For observables like internal email addresses, TheHive automatically queries Krone’s systems to retrieve user details such as manager, department and phone number. This gives investigators immediate context.

The SMSInformSpecialGroup responder is used as a targeted notification mechanism to inform either specific members of the team or, when needed, the entire group.

When a case is created with a particular tag, Node-RED triggers the workflow and identifies the responsible team based on the alert source or the assets involved in the case. That team is then notified immediately.

Since SMS is used as the delivery channel, the message contains only minimal case information. This ensures speed and reliability, but limits context. To address this, Krone is transitioning to a new notification approach that includes a short case report describing the current state of the investigation. SMS will remain in place as a fallback option, used only if the primary notification method fails.

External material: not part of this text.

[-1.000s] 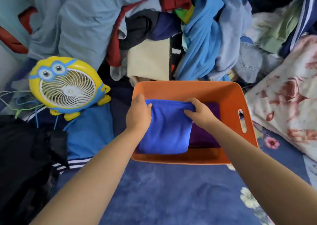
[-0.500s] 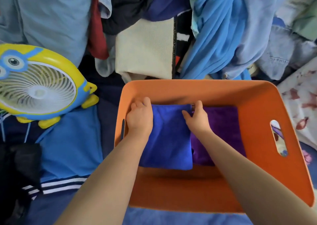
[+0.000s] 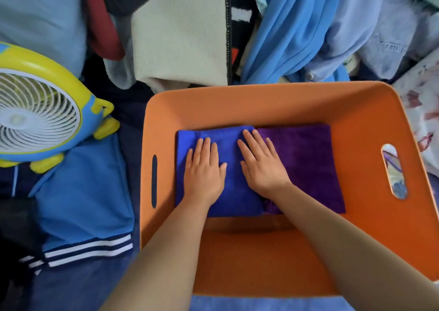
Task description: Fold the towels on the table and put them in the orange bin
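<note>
Bin point(image 3: 356, 111): we see the orange bin filling the middle and right of the view, a slot handle in its 9 o'clock wall and another in its 3 o'clock wall.
Blue towel point(image 3: 213, 136): folded, lying flat on the bin floor toward 9 o'clock, its right edge touching the purple towel.
Purple towel point(image 3: 306, 158): folded, flat on the bin floor just at 3 o'clock of the blue one.
Left hand point(image 3: 203, 173): we see it palm down on the blue towel, fingers point(image 3: 206, 144) straight and close together, pointing to 12 o'clock.
Right hand point(image 3: 263, 166): palm down across the seam where the two towels meet, fingers point(image 3: 257, 138) straight, slightly spread, pressing on cloth and pinching nothing.
Fan point(image 3: 42, 113): a yellow and blue fan at 9 o'clock of the bin, outside it.
Clothes point(image 3: 297, 25): a heap of garments at 12 o'clock, beyond the bin's far wall.
</note>
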A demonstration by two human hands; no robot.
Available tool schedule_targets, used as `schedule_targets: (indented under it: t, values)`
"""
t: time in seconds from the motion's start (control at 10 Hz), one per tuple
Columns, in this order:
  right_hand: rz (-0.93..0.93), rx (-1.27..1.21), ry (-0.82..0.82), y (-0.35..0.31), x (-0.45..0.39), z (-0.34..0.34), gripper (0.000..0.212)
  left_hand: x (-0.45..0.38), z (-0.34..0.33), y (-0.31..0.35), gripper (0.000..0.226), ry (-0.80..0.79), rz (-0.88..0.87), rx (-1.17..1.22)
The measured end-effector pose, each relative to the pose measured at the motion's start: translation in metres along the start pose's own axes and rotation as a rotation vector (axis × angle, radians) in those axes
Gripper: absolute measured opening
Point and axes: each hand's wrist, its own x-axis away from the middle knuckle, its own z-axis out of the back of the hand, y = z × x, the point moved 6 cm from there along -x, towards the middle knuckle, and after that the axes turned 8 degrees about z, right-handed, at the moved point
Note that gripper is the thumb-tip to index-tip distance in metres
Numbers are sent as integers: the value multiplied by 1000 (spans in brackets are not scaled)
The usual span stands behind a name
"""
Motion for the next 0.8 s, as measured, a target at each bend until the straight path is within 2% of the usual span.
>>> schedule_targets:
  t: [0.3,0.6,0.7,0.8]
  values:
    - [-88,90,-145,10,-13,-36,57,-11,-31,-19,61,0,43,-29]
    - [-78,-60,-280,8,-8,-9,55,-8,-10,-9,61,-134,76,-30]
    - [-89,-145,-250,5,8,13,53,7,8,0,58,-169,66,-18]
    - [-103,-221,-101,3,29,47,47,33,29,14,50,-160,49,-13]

Six analysts use TheHive daily. They sit close together and collaborate in real time, but TheHive ensures nothing gets lost, because everything they do is captured in one central, unified place. Tasks, comments, tags and custom fields help track progress and document investigations thoroughly.

Different analysts specialize in areas like email security, endpoint protection, firewall or cloud. Cases are handled by the most relevant specialists.

For management reporting, the team exports statistics from TheHive through its API, then builds their own dashboards. Reporting can also be performed directly in detection tools and passed through TheHive.

Beyond incident response, TheHive is also used for internal awareness campaigns, reinforcing its role as the company’s central point for intake and coordination.

The cybersecurity team at Krone continues to expand their automation capabilities and add new responders as the environment evolves. They appreciate TheHive’s openness, flexibility, and experimentation-friendly design, along with its continuous evolution.

For example, instead of manually following the necessary investigation steps for a phishing case template, the analysts are planning to implement a special responder to automate the process.

New reporting features and improvements in TheHive 5 have been especially helpful. Cleaner reports, custom case report templates and better dashboards make it easier to share KPIs with leadership.

TheHive helps security teams centralize alerts, combine signals from different tools and accelerate their investigations. With flexible APIs, custom responders and built-in collaboration features, analysts get everything they need to work faster and more effectively.